| Task prompt |
Within the records that follow, find every line containing the string "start". Copy those lines.

[Stored records]
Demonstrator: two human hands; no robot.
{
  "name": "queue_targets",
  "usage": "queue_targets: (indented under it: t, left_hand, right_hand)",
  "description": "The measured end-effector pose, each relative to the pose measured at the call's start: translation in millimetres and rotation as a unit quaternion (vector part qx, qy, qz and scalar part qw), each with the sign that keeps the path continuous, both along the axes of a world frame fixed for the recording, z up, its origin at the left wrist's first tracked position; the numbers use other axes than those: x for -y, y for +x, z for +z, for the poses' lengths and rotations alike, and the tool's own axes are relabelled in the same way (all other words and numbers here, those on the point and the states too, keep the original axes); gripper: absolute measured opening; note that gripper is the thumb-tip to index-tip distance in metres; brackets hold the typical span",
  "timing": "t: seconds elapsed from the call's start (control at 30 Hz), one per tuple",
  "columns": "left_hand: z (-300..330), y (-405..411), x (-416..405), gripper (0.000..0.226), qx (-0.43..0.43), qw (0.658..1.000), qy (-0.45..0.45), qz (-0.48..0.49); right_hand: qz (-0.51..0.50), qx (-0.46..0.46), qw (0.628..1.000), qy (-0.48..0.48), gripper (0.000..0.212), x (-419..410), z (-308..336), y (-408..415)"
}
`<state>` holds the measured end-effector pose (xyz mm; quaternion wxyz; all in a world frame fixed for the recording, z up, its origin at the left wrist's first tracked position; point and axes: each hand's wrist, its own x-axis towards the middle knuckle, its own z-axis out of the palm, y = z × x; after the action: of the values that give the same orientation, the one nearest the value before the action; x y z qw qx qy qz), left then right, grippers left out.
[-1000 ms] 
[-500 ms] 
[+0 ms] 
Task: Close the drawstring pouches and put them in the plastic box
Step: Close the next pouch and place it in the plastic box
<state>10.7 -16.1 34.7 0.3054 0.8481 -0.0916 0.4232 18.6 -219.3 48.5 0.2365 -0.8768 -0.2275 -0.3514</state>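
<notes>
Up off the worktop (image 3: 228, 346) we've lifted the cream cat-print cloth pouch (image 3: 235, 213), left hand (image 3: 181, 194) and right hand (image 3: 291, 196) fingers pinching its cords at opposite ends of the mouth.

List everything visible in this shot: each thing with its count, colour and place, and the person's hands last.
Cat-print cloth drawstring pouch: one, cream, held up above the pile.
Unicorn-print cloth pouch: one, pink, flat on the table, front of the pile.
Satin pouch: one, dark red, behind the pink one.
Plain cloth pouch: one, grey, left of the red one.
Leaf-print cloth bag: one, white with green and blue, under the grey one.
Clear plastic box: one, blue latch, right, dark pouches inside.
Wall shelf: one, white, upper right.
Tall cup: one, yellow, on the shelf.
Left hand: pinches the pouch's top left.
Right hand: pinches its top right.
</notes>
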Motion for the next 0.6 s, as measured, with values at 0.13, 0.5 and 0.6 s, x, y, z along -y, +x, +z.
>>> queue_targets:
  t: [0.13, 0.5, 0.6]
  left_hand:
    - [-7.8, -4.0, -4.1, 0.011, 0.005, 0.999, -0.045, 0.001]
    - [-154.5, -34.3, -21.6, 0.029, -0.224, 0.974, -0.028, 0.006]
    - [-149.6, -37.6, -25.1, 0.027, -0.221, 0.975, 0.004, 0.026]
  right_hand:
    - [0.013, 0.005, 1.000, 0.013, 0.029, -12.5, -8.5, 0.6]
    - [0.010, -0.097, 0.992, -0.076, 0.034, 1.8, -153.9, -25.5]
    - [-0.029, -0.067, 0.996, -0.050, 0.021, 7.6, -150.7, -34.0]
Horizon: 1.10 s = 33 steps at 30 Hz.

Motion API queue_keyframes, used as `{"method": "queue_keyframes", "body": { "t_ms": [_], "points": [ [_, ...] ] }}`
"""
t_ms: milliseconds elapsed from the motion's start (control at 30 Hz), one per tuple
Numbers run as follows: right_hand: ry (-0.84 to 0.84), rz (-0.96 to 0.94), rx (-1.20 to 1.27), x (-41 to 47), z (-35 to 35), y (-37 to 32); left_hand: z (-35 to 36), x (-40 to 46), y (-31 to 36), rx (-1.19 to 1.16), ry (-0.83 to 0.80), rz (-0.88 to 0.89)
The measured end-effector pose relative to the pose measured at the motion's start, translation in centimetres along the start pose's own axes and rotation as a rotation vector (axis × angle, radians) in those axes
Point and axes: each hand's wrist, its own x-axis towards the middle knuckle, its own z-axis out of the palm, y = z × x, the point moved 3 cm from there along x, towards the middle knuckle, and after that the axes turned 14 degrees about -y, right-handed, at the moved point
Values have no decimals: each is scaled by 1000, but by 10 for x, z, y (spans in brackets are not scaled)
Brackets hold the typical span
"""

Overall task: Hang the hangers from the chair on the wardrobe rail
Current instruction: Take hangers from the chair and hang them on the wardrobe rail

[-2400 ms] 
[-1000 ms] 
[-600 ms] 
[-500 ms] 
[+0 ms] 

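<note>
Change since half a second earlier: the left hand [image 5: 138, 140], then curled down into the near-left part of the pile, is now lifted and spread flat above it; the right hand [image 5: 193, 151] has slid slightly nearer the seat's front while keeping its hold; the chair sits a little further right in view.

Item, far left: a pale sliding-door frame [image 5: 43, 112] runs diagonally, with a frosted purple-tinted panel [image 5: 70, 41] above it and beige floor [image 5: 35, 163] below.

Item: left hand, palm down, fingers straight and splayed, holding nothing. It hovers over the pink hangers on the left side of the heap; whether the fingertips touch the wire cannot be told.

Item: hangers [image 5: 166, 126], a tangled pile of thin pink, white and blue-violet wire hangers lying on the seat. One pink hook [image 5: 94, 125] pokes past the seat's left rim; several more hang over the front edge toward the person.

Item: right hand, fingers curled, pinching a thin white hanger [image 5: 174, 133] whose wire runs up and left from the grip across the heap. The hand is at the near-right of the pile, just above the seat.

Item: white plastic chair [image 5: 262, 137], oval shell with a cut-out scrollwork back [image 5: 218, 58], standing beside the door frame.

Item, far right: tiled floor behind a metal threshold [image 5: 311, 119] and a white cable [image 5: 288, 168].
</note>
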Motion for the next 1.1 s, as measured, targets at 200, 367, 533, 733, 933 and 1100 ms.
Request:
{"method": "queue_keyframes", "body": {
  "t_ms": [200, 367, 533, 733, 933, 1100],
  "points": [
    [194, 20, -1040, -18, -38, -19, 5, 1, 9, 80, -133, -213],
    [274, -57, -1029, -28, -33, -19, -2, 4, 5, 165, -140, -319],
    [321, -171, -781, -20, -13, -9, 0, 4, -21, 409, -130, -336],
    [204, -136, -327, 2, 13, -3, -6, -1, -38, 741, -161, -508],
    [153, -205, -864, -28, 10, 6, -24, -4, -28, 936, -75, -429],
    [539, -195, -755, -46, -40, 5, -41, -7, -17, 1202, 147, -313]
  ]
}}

| Response |
  "description": "The measured end-effector pose, each relative to the pose measured at the call's start: translation in millimetres and rotation as a unit quaternion (vector part qx, qy, qz and scalar part qw), each with the sign that keeps the path continuous, both along the axes of a world frame fixed for the recording, z up, its origin at the left wrist's first tracked position; the numbers use other axes than those: x for -y, y for +x, z for +z, for the poses' lengths and rotations alike, and the tool's own axes are relabelled in the same way (all other words and numbers here, those on the point and the states too, keep the original axes); gripper: absolute measured opening; note that gripper is the thumb-tip to index-tip distance in metres; brackets hold the typical span",
  "timing": "t: seconds elapsed from the call's start (control at 30 Hz), one per tuple",
t_ms: milliseconds elapsed from the motion's start (control at 30 Hz), one per tuple
The measured end-effector pose relative to the pose measured at the motion's start, translation in centimetres along the start pose's own axes and rotation as a rotation vector (axis × angle, radians) in those axes

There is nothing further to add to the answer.